◆ PROBLEM
Everything from the line with "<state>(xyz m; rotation" through the last line of the records below should be copied exactly, both ends included.
★ ★ ★ ★ ★
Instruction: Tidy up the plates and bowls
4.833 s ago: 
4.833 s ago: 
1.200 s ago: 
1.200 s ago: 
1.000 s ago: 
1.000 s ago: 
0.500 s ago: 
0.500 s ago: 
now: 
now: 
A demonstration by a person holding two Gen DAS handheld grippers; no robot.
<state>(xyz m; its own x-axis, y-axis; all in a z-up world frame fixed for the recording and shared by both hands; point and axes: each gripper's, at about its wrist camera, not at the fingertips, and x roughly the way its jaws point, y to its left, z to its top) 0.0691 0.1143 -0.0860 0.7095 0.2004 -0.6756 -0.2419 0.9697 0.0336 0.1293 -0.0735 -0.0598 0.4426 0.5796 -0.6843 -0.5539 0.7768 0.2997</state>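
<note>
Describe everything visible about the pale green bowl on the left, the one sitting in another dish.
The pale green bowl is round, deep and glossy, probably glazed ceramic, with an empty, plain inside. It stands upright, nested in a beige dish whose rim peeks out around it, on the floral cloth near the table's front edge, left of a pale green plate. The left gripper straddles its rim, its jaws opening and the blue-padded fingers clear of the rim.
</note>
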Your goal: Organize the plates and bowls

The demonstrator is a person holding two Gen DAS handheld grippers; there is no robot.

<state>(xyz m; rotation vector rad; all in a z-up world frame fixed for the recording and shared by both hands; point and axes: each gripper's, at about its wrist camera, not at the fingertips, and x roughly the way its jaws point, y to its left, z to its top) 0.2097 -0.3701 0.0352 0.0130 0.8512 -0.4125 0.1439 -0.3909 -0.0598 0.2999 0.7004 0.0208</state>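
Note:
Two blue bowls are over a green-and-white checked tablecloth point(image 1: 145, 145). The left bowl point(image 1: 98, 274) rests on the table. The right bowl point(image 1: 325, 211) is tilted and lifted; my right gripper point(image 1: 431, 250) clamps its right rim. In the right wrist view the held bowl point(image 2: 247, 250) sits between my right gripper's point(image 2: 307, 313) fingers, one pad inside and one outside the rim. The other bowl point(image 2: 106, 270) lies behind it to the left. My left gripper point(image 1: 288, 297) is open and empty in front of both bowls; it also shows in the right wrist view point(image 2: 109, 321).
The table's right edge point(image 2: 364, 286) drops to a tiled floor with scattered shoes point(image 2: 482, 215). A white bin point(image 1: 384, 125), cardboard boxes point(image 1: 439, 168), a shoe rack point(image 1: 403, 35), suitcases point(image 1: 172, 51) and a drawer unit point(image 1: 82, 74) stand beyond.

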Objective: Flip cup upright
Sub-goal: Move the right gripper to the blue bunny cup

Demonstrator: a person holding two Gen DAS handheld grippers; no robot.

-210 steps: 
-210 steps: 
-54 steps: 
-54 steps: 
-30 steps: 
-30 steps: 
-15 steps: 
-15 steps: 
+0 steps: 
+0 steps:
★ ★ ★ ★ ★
◆ ANSWER BELOW
<state>(xyz m; rotation vector rad; all in a z-up world frame fixed for the recording and shared by both hands; point and axes: each gripper's, at about its wrist camera, not at the fingertips, and x roughly the way its jaws point, y to its left, z to its top) 0.2097 -0.3701 0.0352 0.0130 0.8512 -0.4125 0.1439 -0.3909 -0.0598 0.2999 0.7004 0.0208</state>
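Note:
Two blue bowls are over a green-and-white checked tablecloth point(image 1: 145, 145). The left bowl point(image 1: 98, 274) rests on the table. The right bowl point(image 1: 325, 211) is tilted and lifted; my right gripper point(image 1: 431, 250) clamps its right rim. In the right wrist view the held bowl point(image 2: 247, 250) sits between my right gripper's point(image 2: 307, 313) fingers, one pad inside and one outside the rim. The other bowl point(image 2: 106, 270) lies behind it to the left. My left gripper point(image 1: 288, 297) is open and empty in front of both bowls; it also shows in the right wrist view point(image 2: 109, 321).
The table's right edge point(image 2: 364, 286) drops to a tiled floor with scattered shoes point(image 2: 482, 215). A white bin point(image 1: 384, 125), cardboard boxes point(image 1: 439, 168), a shoe rack point(image 1: 403, 35), suitcases point(image 1: 172, 51) and a drawer unit point(image 1: 82, 74) stand beyond.
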
Objective: Flip cup upright
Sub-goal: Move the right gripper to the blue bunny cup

Demonstrator: a person holding two Gen DAS handheld grippers; no robot.

-210 steps: 
-210 steps: 
-54 steps: 
-54 steps: 
-30 steps: 
-30 steps: 
-15 steps: 
-15 steps: 
+0 steps: 
+0 steps:

Nothing more belongs to this exercise.